How about that – little dogs, little equipment and ironically a little handler.

This was a lot of fun and the all the people there were so nice and friendly. CB got his three qualifying beginner standard runs at that trial and we can now add TBAD (Teacup Beginner Agility Dog) to his name. There are definitely some added challenges to a tighter course but the two pieces of equipment where the smaller size made a difference in time for us (as in faster!) were the weaves and the chute. For some reason the smaller barrel sped CB up and with the tighter weave spacing he could “bob” between the weaves instead of having to run around them. It was a great time and the folks were all really welcoming if not confused that we had come from Canada.

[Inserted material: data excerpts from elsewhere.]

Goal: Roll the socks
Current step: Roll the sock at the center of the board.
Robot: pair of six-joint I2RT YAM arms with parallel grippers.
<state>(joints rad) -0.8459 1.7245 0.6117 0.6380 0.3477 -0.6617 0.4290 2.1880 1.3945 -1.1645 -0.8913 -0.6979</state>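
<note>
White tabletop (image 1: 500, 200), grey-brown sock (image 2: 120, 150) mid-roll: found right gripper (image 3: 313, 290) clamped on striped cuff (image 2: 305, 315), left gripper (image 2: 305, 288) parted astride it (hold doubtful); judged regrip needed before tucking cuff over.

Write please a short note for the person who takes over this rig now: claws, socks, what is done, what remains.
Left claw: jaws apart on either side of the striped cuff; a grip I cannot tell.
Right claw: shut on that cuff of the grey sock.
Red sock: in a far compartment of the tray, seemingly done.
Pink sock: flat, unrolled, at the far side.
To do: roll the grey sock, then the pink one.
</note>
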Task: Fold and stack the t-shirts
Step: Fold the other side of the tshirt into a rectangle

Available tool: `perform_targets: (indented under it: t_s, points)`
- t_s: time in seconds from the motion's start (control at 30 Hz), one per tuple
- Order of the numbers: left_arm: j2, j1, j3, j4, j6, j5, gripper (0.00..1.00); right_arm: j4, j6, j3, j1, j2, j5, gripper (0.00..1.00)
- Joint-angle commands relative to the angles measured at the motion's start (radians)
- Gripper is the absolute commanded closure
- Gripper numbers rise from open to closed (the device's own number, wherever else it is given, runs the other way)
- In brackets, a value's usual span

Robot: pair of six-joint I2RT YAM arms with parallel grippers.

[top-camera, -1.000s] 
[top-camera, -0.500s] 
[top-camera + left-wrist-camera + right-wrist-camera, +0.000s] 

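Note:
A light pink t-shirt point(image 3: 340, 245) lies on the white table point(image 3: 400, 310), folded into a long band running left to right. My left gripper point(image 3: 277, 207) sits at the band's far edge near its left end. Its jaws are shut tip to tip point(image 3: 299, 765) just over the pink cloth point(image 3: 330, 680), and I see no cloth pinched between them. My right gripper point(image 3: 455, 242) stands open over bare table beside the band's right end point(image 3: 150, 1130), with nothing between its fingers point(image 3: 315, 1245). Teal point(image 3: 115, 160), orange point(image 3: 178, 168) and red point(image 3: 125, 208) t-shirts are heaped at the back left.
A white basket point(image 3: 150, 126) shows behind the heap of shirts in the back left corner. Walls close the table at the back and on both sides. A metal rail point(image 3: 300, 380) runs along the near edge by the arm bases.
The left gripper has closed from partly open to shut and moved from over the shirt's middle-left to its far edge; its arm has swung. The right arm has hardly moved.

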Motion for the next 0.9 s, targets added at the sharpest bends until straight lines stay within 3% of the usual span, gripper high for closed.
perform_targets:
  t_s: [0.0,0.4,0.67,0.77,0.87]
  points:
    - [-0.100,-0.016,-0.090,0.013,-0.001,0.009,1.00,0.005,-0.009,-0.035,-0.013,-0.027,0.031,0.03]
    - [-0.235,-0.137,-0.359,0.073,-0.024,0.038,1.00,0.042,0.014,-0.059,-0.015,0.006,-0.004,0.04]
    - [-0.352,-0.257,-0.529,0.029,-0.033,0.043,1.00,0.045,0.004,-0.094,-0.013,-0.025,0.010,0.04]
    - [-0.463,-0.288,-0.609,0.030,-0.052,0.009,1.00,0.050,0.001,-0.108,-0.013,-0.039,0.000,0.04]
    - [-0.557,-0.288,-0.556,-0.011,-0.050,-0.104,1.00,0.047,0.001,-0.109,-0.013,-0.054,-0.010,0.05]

The last set of ribbons is actually from earlier in the summer. Because AAC nationals was in Leduc, Alberta this year I had a good number of friends going to Regionals this past June at Rivierre Qui Barre in hopes of qualify for Nationals. I ended up being talked into entering so CB and I went.

I had no goals other than to see what Regionals was about, to have fun with CB and cheer on my friends. CB’s class (6 inch specials) was small at 5 dogs and he was the only one in that class that is not competing at Masters level. In the end we left the weekend with a score of 279.82 points. Not enough to qualify for Nationals as you need 350 points to do that, but pretty respectable in my humble opinion for a first time handler and first agility dog.

Crybaby

It also turns out we do better at Master’s Jumpers courses than we do at Starters. Who would have thought. Perhaps the tighter courses are more fun for him and me? It’s a curiosity.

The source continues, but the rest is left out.